**Task to complete**
Make an exact copy of the listing below.

BEGIN Data below

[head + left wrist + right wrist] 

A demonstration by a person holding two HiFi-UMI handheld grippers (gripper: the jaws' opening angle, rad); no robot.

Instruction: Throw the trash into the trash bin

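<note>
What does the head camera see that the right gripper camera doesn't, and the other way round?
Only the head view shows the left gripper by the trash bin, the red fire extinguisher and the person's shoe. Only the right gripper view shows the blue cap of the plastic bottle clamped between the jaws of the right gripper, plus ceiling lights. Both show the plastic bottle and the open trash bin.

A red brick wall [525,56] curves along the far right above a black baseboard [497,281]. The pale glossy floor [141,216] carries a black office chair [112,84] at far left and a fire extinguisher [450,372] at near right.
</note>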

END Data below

**Exercise answer**
[head + left wrist + right wrist] 

A demonstration by a person holding two HiFi-UMI handheld grippers (gripper: the jaws' opening angle, rad); no robot.

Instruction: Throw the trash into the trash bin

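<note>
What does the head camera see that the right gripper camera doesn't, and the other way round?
Only the head view shows the left gripper by the trash bin, the red fire extinguisher and the person's shoe. Only the right gripper view shows the blue cap of the plastic bottle clamped between the jaws of the right gripper, plus ceiling lights. Both show the plastic bottle and the open trash bin.

A red brick wall [525,56] curves along the far right above a black baseboard [497,281]. The pale glossy floor [141,216] carries a black office chair [112,84] at far left and a fire extinguisher [450,372] at near right.
</note>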

No part of the answer remains open.